**THE PROBLEM**
Begin at the line that holds "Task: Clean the" and copy each line exactly until the data below ends, including that last line but no pictures.

**THE DATA**
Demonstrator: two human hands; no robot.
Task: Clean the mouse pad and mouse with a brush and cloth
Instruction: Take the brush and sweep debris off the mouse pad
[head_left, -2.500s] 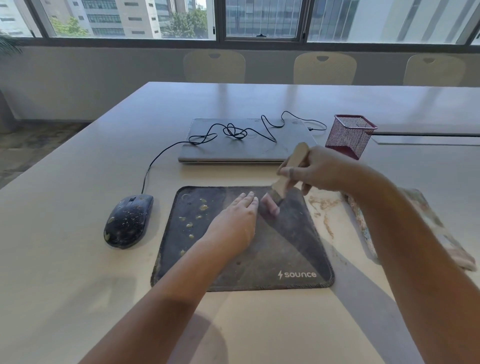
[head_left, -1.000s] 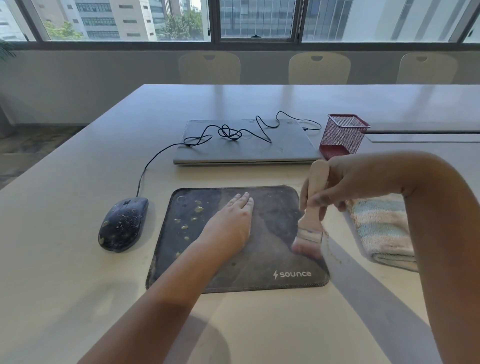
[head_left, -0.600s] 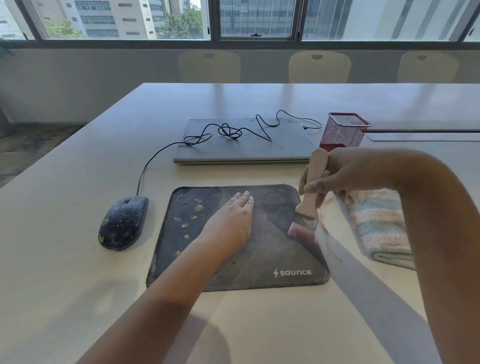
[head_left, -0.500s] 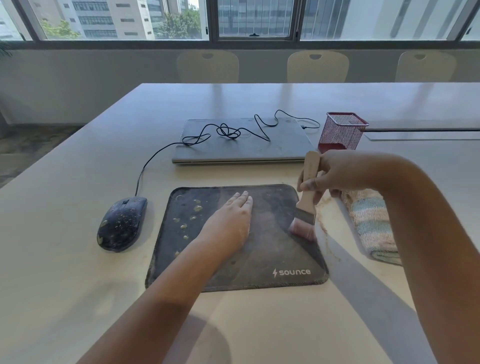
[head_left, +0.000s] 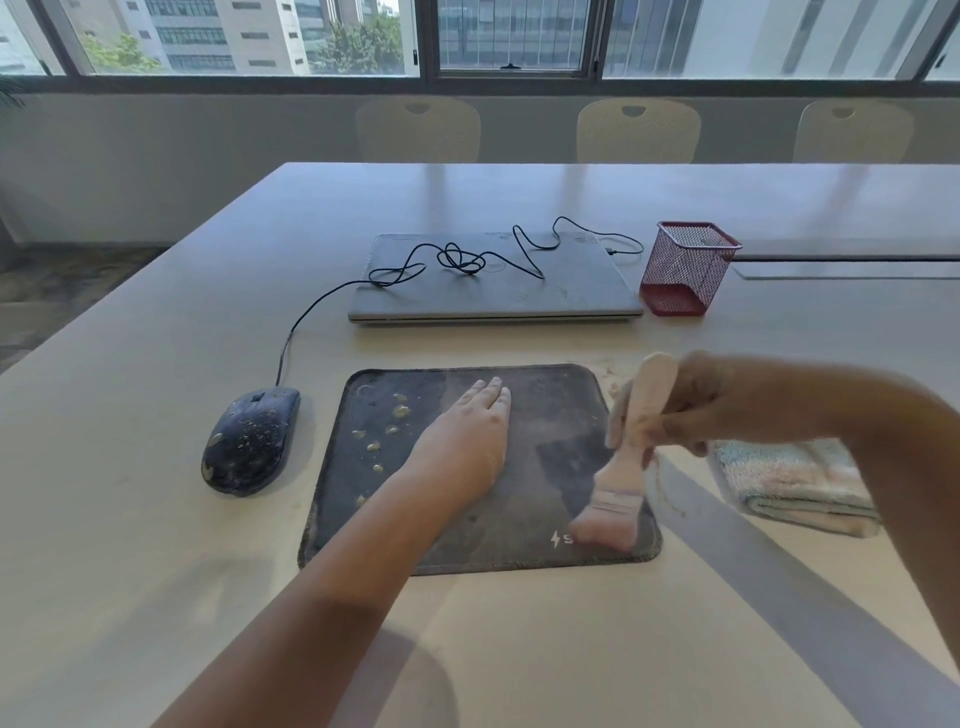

**WRITTEN ANSWER**
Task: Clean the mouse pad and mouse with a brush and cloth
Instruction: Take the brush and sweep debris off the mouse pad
[head_left, -2.500s] 
[head_left, -1.000s] 
[head_left, -0.600s] 
[head_left, -0.500s] 
[head_left, +0.000s] 

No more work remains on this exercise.